[Items from a data source]
# # # # #

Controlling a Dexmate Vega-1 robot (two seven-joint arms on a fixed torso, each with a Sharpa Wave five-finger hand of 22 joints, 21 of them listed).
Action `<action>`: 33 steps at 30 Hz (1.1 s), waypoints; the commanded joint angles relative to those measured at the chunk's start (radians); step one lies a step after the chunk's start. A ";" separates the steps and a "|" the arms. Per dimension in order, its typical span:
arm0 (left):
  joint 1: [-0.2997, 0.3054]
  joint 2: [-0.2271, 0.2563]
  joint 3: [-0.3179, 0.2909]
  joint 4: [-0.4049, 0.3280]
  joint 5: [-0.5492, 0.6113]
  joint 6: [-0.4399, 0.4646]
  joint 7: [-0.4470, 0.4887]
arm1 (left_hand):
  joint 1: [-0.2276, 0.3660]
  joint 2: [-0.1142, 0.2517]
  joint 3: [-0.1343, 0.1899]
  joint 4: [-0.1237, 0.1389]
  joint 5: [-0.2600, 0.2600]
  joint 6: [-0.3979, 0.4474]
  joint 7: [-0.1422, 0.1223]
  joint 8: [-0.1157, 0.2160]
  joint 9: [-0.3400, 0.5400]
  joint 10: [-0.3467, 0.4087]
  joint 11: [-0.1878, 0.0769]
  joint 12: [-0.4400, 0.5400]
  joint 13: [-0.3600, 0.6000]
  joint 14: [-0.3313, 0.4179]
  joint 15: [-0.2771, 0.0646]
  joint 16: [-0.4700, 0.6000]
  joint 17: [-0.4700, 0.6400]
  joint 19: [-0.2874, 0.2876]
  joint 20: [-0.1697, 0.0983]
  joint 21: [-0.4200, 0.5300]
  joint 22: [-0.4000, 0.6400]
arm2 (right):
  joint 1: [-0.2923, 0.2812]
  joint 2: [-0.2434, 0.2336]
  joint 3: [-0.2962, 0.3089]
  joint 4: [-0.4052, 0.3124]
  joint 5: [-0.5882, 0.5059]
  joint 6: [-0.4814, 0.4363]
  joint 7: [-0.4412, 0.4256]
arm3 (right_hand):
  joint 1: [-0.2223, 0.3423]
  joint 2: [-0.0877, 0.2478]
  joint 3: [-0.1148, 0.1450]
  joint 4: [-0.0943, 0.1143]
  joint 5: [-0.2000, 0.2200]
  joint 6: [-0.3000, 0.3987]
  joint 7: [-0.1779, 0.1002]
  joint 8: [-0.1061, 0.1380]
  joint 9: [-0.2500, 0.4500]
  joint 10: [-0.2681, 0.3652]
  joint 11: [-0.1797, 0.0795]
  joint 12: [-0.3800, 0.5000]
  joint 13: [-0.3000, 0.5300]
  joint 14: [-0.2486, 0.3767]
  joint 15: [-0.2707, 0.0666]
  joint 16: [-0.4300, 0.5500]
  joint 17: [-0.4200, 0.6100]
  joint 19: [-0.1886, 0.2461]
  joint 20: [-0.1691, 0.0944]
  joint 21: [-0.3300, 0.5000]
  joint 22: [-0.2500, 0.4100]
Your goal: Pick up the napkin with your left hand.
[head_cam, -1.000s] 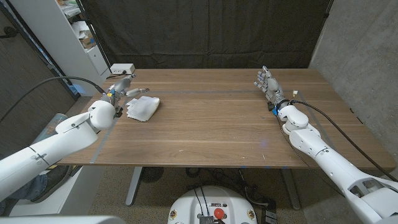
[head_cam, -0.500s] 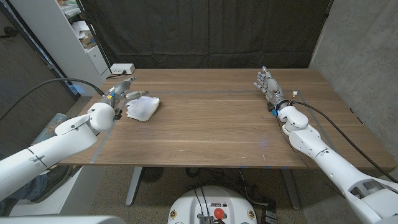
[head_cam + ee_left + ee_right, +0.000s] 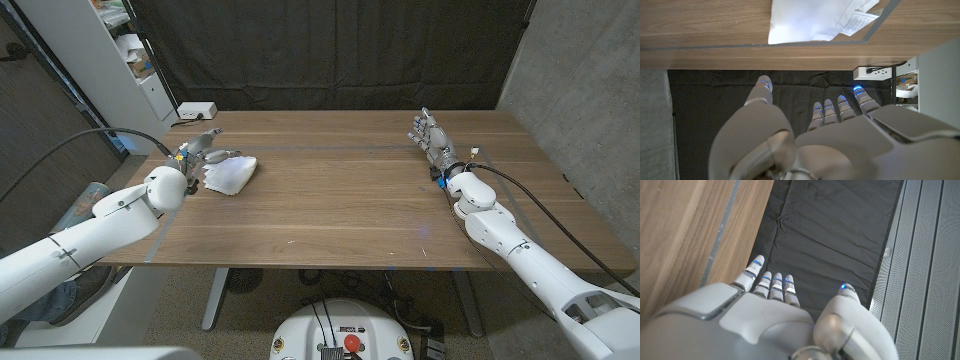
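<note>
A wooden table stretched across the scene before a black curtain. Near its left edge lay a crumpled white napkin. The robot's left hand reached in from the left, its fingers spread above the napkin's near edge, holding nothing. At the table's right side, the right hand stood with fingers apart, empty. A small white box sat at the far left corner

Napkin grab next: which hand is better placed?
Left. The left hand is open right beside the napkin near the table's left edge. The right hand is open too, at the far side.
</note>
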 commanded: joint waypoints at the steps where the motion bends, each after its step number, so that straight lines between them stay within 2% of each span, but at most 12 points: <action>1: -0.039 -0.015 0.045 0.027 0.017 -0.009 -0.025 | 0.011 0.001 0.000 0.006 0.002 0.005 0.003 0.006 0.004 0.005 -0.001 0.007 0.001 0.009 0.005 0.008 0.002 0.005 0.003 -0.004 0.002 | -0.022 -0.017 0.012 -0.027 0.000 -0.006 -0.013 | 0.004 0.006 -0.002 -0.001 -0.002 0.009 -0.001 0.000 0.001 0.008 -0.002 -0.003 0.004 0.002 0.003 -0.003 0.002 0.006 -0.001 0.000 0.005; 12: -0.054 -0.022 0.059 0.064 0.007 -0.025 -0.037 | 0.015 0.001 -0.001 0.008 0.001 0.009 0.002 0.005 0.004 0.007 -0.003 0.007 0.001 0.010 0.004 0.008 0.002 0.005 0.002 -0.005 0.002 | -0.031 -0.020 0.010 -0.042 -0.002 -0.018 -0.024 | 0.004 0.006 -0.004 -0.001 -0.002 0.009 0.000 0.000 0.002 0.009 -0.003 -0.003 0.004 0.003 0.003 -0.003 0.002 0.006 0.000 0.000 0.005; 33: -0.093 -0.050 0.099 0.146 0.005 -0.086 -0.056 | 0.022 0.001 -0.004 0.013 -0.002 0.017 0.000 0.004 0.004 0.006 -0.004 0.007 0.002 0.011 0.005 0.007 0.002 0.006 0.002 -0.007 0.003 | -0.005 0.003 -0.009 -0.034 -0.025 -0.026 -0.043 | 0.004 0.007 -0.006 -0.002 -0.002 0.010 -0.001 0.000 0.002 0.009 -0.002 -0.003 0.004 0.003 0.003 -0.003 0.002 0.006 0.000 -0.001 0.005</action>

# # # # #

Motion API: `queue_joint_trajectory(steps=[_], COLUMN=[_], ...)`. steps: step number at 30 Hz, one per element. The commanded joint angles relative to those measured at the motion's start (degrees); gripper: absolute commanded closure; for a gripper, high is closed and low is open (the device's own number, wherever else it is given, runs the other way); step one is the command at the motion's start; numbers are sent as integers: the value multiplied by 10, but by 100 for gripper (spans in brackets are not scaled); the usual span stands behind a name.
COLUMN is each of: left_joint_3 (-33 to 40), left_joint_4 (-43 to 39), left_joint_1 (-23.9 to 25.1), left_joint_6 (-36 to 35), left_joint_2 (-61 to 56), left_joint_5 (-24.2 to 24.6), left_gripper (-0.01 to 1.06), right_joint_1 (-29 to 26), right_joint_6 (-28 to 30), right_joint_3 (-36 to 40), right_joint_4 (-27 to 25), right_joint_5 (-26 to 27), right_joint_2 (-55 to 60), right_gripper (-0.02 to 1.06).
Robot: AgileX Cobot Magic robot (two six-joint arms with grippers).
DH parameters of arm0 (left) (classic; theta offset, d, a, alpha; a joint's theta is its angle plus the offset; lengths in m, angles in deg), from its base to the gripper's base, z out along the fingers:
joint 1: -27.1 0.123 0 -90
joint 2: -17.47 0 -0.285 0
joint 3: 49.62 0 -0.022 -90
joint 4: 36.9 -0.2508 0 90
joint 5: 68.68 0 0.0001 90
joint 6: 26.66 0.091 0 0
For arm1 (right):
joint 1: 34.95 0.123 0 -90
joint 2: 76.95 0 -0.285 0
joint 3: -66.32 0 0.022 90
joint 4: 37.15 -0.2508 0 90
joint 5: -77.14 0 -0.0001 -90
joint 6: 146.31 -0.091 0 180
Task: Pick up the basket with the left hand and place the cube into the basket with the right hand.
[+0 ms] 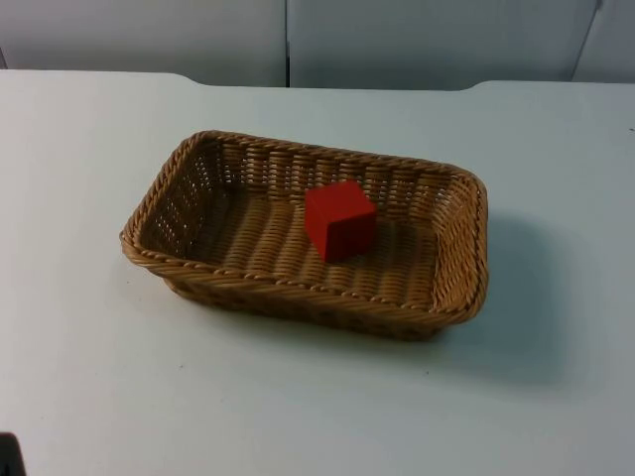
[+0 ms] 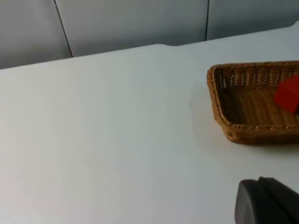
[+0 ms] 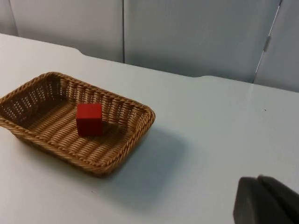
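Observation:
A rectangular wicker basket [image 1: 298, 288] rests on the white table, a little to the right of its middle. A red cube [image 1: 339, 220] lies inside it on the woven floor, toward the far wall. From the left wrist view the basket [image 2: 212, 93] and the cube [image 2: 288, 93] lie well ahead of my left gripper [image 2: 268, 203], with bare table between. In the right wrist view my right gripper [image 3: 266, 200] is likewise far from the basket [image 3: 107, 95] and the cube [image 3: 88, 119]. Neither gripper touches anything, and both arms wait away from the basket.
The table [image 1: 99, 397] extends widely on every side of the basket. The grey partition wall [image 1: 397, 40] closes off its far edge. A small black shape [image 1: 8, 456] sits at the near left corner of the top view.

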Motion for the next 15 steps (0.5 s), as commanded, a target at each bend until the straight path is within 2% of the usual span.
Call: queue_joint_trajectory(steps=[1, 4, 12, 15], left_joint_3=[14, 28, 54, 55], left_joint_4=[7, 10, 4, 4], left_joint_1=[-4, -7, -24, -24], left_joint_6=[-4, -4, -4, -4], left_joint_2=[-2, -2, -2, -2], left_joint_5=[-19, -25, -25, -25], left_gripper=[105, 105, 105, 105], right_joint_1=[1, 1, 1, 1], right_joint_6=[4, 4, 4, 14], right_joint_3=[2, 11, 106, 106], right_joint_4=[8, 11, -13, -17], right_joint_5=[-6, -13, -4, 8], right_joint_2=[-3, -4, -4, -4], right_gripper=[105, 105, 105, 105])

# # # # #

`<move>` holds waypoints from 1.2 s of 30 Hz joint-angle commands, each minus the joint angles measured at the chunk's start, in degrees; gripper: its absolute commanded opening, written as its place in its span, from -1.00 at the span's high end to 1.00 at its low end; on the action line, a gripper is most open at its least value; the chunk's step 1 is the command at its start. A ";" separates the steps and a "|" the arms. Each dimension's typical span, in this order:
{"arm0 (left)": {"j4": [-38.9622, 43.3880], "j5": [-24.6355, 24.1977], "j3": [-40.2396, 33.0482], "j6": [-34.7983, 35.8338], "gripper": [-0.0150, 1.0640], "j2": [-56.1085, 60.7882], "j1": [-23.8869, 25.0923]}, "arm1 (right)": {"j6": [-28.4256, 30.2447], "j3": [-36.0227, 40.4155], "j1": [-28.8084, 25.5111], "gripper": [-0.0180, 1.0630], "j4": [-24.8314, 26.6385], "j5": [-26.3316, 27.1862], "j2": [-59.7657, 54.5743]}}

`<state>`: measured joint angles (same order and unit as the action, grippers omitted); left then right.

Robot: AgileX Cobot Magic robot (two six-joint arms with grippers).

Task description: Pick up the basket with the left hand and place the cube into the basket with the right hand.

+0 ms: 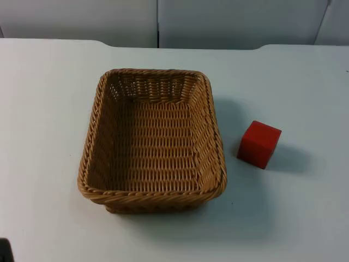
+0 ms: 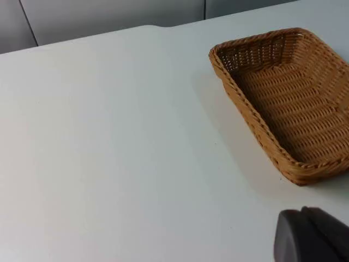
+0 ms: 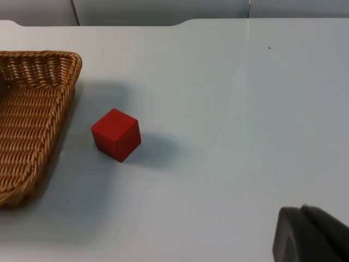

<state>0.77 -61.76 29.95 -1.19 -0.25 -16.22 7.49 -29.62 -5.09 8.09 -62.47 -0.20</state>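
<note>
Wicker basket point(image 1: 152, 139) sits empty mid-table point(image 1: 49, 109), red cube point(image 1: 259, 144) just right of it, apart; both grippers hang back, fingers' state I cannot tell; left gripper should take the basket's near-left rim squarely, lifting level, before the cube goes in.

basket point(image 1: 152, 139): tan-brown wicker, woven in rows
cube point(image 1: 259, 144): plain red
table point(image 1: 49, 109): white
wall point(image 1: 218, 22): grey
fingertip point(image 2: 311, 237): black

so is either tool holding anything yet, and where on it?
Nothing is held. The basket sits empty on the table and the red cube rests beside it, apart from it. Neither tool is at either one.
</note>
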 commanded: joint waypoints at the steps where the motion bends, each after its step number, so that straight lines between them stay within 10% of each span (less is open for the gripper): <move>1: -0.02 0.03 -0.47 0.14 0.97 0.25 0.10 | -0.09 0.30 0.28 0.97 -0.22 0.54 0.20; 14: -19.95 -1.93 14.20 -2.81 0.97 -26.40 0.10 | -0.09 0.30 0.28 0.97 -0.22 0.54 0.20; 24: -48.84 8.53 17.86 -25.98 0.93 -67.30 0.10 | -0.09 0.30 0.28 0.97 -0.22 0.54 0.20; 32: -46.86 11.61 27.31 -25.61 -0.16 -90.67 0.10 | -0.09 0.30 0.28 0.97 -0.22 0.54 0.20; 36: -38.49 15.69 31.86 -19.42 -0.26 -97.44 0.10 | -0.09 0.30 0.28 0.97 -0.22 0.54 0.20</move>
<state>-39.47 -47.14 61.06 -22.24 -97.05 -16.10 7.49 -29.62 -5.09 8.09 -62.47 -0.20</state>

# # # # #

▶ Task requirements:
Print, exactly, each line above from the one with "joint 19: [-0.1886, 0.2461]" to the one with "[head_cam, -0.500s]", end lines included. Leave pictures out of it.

▶ Solution to the problem:
  joint 19: [-0.1886, 0.2461]
  joint 20: [-0.1691, 0.0944]
  joint 21: [-0.3300, 0.5000]
  joint 22: [-0.2500, 0.4100]
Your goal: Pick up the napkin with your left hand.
[head_cam, -1.000s] 
[head_cam, -0.500s] 

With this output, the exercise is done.